Par ailleurs, on peut repérer deux édifices d’une grande importance pour la Ville à l’époque de Morant mais qui n’existent plus aujourd’hui : la Pfalz (la mairie) et la Münze (l’hôtel de la Monnaie), sur l’ancienne place Gutenberg.

Les églises sont nombreuses dans le paysage, ce qui atteste de la présence de la religion chrétienne au Moyen-Âge.

L’habitat strasbourgeois

A l’époque de Morant, on construit des maisons à colombage et des maisons dites en pierre (en réalité en brique)

L’économie

Les principales places existent déjà en 1548 mais ne portent pas toutes les dénominations actuelles. Ainsi la place Gutenberg s’appelle place Saint-Martin où l’on tient le marché aux poissons ; la place Kléber où se trouve le couvent des Fransiscains s’intitule Barfüsserplatz ; quant à la place Broglie, elle est destinée au marché aux chevaux. Au Moyen-Âge, les places d’une ville servent souvent à tenir des marchés.

Par ailleurs, l’ancienne douane au bord de l’Ill constitue le premier port de Strasbourg.

Une œuvre d’art et un éloge à la Ville de Strasbourg

Le plan est composé de quatre parties (planches).

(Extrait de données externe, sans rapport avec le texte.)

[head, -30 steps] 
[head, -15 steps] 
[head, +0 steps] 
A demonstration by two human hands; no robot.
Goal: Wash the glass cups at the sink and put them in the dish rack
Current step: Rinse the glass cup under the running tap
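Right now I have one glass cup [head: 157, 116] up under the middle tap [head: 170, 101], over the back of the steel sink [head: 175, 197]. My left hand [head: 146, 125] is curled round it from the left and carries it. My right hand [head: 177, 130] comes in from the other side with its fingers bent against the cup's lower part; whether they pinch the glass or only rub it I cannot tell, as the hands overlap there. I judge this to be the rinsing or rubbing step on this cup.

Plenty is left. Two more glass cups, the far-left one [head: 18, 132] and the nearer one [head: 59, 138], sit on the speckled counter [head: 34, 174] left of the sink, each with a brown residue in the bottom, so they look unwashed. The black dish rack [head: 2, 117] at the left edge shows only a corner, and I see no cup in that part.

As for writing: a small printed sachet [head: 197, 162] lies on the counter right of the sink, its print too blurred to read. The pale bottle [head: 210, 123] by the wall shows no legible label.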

Tous les éléments du plan (cours d’eau, vergers et jardins, toits et façades des maisons…) ont leurs propres couleurs. Ainsi, la polychromie rend le dessin de Morant très précis et attrayant.

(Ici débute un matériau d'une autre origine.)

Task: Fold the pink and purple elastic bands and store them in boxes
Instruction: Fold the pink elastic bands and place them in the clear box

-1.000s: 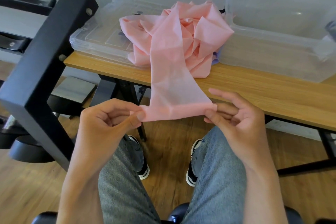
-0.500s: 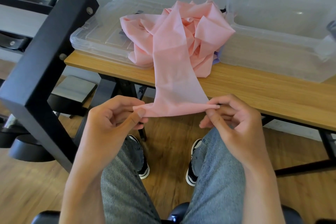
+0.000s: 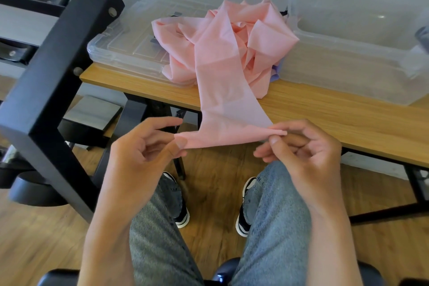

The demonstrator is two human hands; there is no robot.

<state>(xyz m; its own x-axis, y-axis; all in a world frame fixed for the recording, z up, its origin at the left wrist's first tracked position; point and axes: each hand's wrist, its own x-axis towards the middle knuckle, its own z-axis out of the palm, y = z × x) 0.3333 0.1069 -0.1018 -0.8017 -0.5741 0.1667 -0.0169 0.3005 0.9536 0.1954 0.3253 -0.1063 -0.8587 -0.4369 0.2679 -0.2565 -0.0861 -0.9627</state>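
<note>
- The pink band is a thin, half-sheer strip; most of it lies in a loose heap at the far middle of the wooden surface, partly over the flat clear lid at far left, and one tail runs off the near edge down to the hands.
- The left hand pinches the tail's left corner between thumb and forefinger; the right hand pinches the right corner the same way, its other fingers loosely curled. Each grip is pressed together on the band, and the end edge is drawn flat between them.
- It looks very light, soft and stretchy, with no stiffness to keep a fold; it will likely sag, twist and spring back if released.
- The corners of the end edge seem the best places to take hold, so the full width stays flat while it is folded.
- Pulling may drag the heap, which looks tangled.
- A sliver of the purple band shows under the heap's right side, just beside the open clear box at far right.
</note>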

Dans le plus petit cartouche, en bas à droite du plan, Morant laisse un témoignage en latin qui nous informe pourquoi il a réalisé cette vue de Strasbourg et à qui il la destine :

« Argentoratum est une ville si ancienne que Ptolémée, St Jérôme, Orose, Eutrope, Amonien Marcellin et d’autres en font mention. Métropole de l’Alsace située près du Rhin qui la longe de son cours – certains la nomment Argentina et on pourrait même avec raison changer son nom en Aurentina – elle est ordinairement appelée Strasbourg. C’est une ville pieuse et courageuse, aux magistrats avisés et intègres, aux études sérieuses dans une école renommée. Conrad Morant, peintre, bourgeois, par amour de la patrie et en témoignage de reconnaissance envers le Magistrat de la République, s’est efforcé de la représenter telle qu’elle est pour les générations futures. Avec le privilège de sa Majesté impériale, d’être le seul à pouvoir la graver pendant huit ans ».

Enfin, en haut, à gauche du plan, on peut apercevoir les armoiries de la ville de Strasbourg (« d’argent à la bande de gueules »), utilisées depuis le XIVème siècle.